-- Task brief --
Please transcribe the entries below exactly and leave out every picture.

-- The records --
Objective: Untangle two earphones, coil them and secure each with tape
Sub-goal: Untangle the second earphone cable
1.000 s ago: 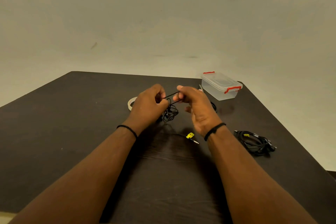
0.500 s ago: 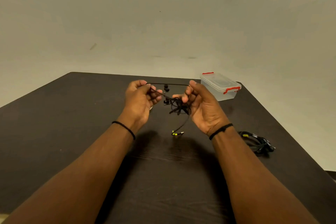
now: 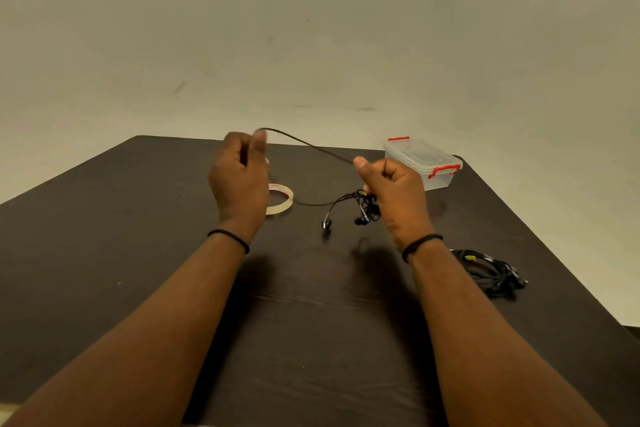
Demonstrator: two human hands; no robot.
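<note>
A black earphone cord (image 3: 304,142) was held stretched in the air between the two hands, above the dark desk (image 3: 104,236). The left hand (image 3: 239,180) was raised with its fingers (image 3: 259,142) curled and pinching one end of the stretched length at the top. The right hand (image 3: 391,184) was closed round the cord, with the thumb pressed on it, and from beneath that hand a knotted clump (image 3: 363,204) was seen hanging, with two earbuds (image 3: 326,224) dangling just above the desk. A slack loop was seen running from the clump back toward the left hand.

The untangling was judged to be under way but not finished: one length had been drawn free, while the rest was bunched in a knot at the right hand. No coiling of this earphone had been begun, and no tape had been put on it.

A roll of tape (image 3: 282,199) was lying flat on the desk just behind the left hand, untouched. A second bundle of black cord (image 3: 491,274) was lying on the desk to the right, well apart from the hands; it looked loosely gathered, and whether it was taped could not be told. A clear plastic box (image 3: 422,163) with red clips was standing shut at the far right corner.

Left to be done, by this judgement: the knot to be cleared, the coiling, and the taping.
</note>
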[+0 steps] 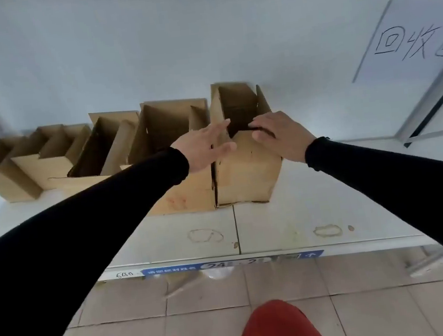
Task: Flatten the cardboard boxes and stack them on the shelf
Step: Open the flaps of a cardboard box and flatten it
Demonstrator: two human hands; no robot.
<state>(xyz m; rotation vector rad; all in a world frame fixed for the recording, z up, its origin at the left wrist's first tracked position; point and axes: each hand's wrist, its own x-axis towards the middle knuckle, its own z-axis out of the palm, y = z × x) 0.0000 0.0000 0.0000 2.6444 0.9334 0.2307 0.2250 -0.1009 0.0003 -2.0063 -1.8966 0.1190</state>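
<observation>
In the head view, a row of open-topped brown corrugated cardboard boxes stands along the back edge of a white, stained shelf surface (289,215), against a pale wall. The rightmost cardboard box (246,176) is upright, its matte kraft front face creased and a little dented near the bottom, its flaps raised around a dark rectangular opening. The right hand (280,136) rests on the near rim of this box, fingers curled over the edge into the opening and thumb against the front face, so it grips the top of the front panel. The left hand (207,147) is held flat with fingers straight and together, its palm against the box's left side at the seam where it meets the neighbouring larger cardboard box (177,156); it clasps nothing. Both arms wear long black sleeves. Further left stand a narrow tall box (102,151) with a dark interior, then lower, smaller boxes (26,165) toward the left end of the shelf, all touching or overlapping in the line. The shelf's front edge carries a blue label strip (231,263) with blurred print. On the wall at the right hangs a white sheet with handwritten black characters (416,43). Below are beige floor tiles (202,300) and two red shoe tips (272,330).
</observation>
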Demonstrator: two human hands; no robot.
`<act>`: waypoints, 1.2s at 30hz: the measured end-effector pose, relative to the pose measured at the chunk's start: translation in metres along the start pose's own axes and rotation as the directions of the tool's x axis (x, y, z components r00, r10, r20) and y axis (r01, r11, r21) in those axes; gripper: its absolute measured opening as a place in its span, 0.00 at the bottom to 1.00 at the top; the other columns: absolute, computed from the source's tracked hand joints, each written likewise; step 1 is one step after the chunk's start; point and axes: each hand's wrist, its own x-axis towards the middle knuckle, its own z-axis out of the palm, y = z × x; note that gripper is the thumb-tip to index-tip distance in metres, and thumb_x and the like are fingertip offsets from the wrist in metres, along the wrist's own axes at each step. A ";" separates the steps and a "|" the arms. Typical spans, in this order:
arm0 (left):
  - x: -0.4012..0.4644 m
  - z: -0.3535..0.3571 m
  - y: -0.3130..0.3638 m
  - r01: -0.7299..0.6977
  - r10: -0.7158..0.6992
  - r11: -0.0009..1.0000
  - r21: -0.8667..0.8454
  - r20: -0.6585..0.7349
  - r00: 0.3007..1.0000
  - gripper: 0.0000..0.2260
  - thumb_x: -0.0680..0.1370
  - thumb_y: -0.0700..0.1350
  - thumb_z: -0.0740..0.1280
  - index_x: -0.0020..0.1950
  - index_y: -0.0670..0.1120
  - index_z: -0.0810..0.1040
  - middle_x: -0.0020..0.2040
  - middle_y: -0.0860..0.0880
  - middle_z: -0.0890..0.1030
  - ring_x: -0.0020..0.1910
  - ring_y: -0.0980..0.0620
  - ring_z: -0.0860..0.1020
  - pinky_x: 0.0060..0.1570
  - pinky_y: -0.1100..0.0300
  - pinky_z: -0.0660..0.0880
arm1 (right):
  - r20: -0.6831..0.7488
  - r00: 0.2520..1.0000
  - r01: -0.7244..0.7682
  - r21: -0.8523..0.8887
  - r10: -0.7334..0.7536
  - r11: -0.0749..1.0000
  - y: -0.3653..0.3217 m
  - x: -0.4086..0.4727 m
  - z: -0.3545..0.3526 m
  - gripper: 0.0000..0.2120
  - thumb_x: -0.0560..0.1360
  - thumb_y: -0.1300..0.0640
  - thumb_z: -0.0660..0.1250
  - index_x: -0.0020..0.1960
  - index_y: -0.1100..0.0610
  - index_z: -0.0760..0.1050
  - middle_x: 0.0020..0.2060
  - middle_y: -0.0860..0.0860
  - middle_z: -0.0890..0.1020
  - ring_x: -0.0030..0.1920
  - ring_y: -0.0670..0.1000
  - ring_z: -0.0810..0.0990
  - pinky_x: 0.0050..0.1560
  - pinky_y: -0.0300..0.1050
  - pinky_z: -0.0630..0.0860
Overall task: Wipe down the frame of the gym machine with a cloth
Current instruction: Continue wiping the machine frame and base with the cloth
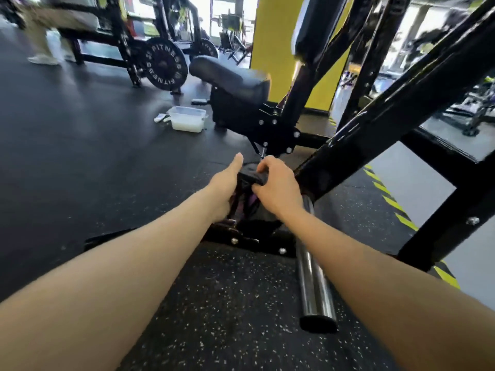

-- Reply --
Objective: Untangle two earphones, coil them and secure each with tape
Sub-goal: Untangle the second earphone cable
1.000 s ago: 
0.500 s ago: 
now: 
Demonstrator: two human hands; no robot.
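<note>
A black earphone cord (image 3: 304,142) was held stretched in the air between the two hands, above the dark desk (image 3: 104,236). The left hand (image 3: 239,180) was raised with its fingers (image 3: 259,142) curled and pinching one end of the stretched length at the top. The right hand (image 3: 391,184) was closed round the cord, with the thumb pressed on it, and from beneath that hand a knotted clump (image 3: 363,204) was seen hanging, with two earbuds (image 3: 326,224) dangling just above the desk. A slack loop was seen running from the clump back toward the left hand.

The untangling was judged to be under way but not finished: one length had been drawn free, while the rest was bunched in a knot at the right hand. No coiling of this earphone had been begun, and no tape had been put on it.

A roll of tape (image 3: 282,199) was lying flat on the desk just behind the left hand, untouched. A second bundle of black cord (image 3: 491,274) was lying on the desk to the right, well apart from the hands; it looked loosely gathered, and whether it was taped could not be told. A clear plastic box (image 3: 422,163) with red clips was standing shut at the far right corner.

Left to be done, by this judgement: the knot to be cleared, the coiling, and the taping.
</note>
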[+0 steps] 
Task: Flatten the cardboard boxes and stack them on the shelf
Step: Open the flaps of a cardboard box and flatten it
Demonstrator: two human hands; no robot.
<state>(xyz m; rotation vector rad; all in a world frame fixed for the recording, z up, its origin at the left wrist's first tracked position; point and axes: each hand's wrist, its own x-axis towards the middle knuckle, its own z-axis out of the palm, y = z × x) 0.0000 0.0000 0.0000 2.6444 0.9334 0.2307 0.2250 -0.1009 0.0003 -2.0063 -1.8966 0.1190</state>
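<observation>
In the head view, a row of open-topped brown corrugated cardboard boxes stands along the back edge of a white, stained shelf surface (289,215), against a pale wall. The rightmost cardboard box (246,176) is upright, its matte kraft front face creased and a little dented near the bottom, its flaps raised around a dark rectangular opening. The right hand (280,136) rests on the near rim of this box, fingers curled over the edge into the opening and thumb against the front face, so it grips the top of the front panel. The left hand (207,147) is held flat with fingers straight and together, its palm against the box's left side at the seam where it meets the neighbouring larger cardboard box (177,156); it clasps nothing. Both arms wear long black sleeves. Further left stand a narrow tall box (102,151) with a dark interior, then lower, smaller boxes (26,165) toward the left end of the shelf, all touching or overlapping in the line. The shelf's front edge carries a blue label strip (231,263) with blurred print. On the wall at the right hangs a white sheet with handwritten black characters (416,43). Below are beige floor tiles (202,300) and two red shoe tips (272,330).
</observation>
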Demonstrator: two human hands; no robot.
`<act>`: waypoints, 1.2s at 30hz: the measured end-effector pose, relative to the pose measured at the chunk's start: translation in metres along the start pose's own axes and rotation as the directions of the tool's x axis (x, y, z components r00, r10, r20) and y axis (r01, r11, r21) in those axes; gripper: its absolute measured opening as a place in its span, 0.00 at the bottom to 1.00 at the top; the other columns: absolute, computed from the source's tracked hand joints, each written likewise; step 1 is one step after the chunk's start; point and axes: each hand's wrist, its own x-axis towards the middle knuckle, its own z-axis out of the palm, y = z × x; note that gripper is the thumb-tip to index-tip distance in metres, and thumb_x and the like are fingertip offsets from the wrist in metres, along the wrist's own axes at each step. A ";" separates the steps and a "|" the arms. Typical spans, in this order:
arm0 (left):
  - x: -0.4012..0.4644 m
  - z: -0.3535..0.3571 m
  - y: -0.3130..0.3638 m
  - r01: -0.7299..0.6977
  - r10: -0.7158..0.6992
  - r11: -0.0009..1.0000
  - r21: -0.8667..0.8454
  - r20: -0.6585..0.7349
  - r00: 0.3007..1.0000
  - gripper: 0.0000..0.2260
  - thumb_x: -0.0680..0.1370
  - thumb_y: -0.0700..0.1350
  - thumb_z: -0.0740..0.1280
  - index_x: -0.0020..0.1950
  - index_y: -0.0670..0.1120
  - index_z: -0.0810..0.1040
  - middle_x: -0.0020..0.2040
  - middle_y: -0.0860..0.0880
  - middle_z: -0.0890..0.1030
  - ring_x: -0.0020..0.1910
  - ring_y: -0.0980..0.0620
  - ring_z: -0.0860..0.1020
  - pinky_x: 0.0060..0.1570
  - pinky_y: -0.1100..0.0300
  - pinky_z: -0.0660..0.0880
arm1 (right):
  - r20: -0.6831..0.7488
  - r00: 0.2520..1.0000
  - r01: -0.7244..0.7682
  - r21: -0.8523..0.8887
  - r10: -0.7334..0.7536
  - r11: -0.0749..1.0000
  - y: -0.3653..0.3217 m
  - x: -0.4086..0.4727 m
  - z: -0.3545..0.3526 m
  - gripper: 0.0000..0.2120
  - thumb_x: -0.0560..0.1360
  - thumb_y: -0.1300..0.0640
  - thumb_z: -0.0660..0.1250
  - index_x: -0.0020..0.1960
  - index_y: -0.1100..0.0610
  - index_z: -0.0760..0.1050
  - middle_x: 0.0020..0.2060
  - middle_y: -0.0860..0.0860
  - middle_z: -0.0890..0.1020
  - ring_x: -0.0030..0.1920
  - ring_y: -0.0670..0.1000
  - ring_z: -0.0810..0.0990
  - pinky_x: 0.0050..0.1560
  - pinky_y: -0.0300..0.1050
  - pinky_z: -0.0630..0.0860
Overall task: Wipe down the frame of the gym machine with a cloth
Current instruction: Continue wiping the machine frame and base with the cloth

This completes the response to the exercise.